::: DATASET CONTENT
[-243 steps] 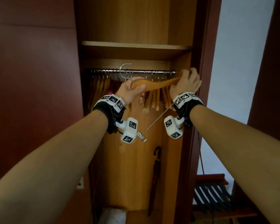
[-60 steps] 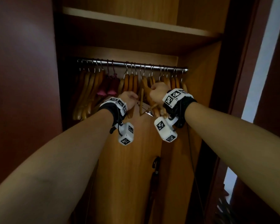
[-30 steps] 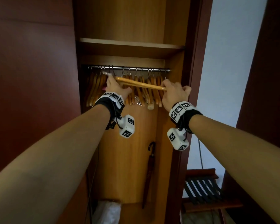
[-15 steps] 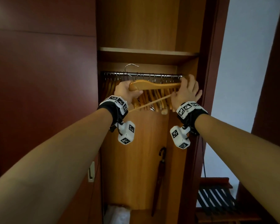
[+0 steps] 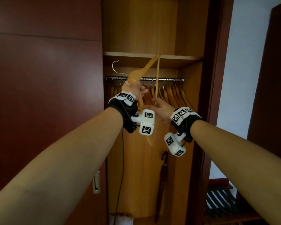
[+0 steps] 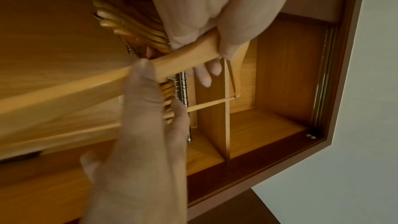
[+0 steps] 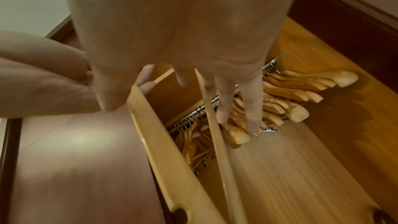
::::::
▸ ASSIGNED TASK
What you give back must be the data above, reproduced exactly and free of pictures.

▸ EXPECTED OUTPUT
[-243 steps] 
[-60 steps] 
[-30 steps] 
[-15 steps] 
[+0 steps] 
[+0 steps] 
[+0 steps] 

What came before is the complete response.